Abstract

Notwithstanding a significant expectation to increase the contribution of technology to productivity in megacompetition, the productivity of technology in Japan's high-technology industry has been declining, resulting in a decrease in competitiveness. The only solution to this twisted trap is to shift the current vicious cycle between R&D, technology stock and production to a virtuous cycle. Given strong constraints in fiscal investment, a practical solution to achieving a virtuous cycle is effective utilization of potential resources in innovation. A wider scope for patent claims can be an ingenious trigger leading to a virtuous cycle involving new functionality development, increased productivity of technology, production increases, greater R&D investment and a sustainable wider scope of patent claims. Japan's Patent Office introduced the Revised Examination Guideline (June 1993 Examination Guideline), including description requirements for patent applications. This induced leading high-technology firms to broaden their scope relative to claiming patents and succeeded in constructing the foregoing virtuous cycle, thereby demonstrating the significance of a new dimension of potential resources in innovation.
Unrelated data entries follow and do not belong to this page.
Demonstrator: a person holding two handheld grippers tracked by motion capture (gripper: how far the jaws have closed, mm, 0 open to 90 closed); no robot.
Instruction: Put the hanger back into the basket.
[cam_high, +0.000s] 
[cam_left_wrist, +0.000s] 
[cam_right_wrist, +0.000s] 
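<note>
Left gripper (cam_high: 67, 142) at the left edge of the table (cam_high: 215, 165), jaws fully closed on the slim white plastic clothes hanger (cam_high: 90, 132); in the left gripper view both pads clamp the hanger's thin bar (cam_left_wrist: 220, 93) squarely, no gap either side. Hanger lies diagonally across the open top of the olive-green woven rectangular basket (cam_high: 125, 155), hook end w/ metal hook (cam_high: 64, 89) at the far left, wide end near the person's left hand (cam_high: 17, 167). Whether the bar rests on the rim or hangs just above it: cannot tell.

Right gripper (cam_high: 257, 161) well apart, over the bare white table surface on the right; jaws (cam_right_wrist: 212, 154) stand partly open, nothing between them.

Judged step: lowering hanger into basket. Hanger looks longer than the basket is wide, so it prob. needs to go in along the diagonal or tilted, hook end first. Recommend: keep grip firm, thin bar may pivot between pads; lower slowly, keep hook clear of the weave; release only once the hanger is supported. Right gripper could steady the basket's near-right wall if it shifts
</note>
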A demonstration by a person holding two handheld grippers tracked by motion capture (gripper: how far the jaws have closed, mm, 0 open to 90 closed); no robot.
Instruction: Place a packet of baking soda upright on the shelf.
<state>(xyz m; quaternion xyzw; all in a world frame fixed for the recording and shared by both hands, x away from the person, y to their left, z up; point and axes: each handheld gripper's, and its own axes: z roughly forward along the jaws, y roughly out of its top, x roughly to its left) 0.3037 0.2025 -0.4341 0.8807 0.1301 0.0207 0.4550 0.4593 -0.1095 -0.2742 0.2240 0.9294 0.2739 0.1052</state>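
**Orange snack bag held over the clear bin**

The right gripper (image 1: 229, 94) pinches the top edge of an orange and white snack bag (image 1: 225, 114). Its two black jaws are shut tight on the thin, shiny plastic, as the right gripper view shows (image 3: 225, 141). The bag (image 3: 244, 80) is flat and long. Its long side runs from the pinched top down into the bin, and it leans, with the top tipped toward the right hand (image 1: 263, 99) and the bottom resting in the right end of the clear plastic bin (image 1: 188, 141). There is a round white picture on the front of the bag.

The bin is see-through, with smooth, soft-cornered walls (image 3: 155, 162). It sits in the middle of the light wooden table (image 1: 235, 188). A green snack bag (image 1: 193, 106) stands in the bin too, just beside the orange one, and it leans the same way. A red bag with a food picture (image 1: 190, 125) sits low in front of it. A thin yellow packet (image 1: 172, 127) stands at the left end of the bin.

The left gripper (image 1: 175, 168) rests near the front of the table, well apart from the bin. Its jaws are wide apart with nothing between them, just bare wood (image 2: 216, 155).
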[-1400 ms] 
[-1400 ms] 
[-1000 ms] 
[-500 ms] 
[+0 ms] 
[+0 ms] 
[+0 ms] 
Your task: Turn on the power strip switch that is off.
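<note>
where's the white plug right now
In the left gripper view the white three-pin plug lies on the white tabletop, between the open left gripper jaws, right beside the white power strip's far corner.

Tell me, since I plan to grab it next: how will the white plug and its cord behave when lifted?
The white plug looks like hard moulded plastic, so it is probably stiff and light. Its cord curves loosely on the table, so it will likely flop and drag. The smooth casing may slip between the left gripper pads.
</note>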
On the basis of an empirical analysis focusing on techno-managerial efforts by Japan's pharmaceutical firms with both indigenous and the US capital, this paper attempts to demonstrate the foregoing hypothetical view. A noteworthy implication obtained from the research is that while leading pharmaceutical firms with indigenous capital have constructed a virtuous cycle by means of a wider scope of patent claims and have achieved new functionality development as a result, firms with the US capital have demonstrated a higher level of performance.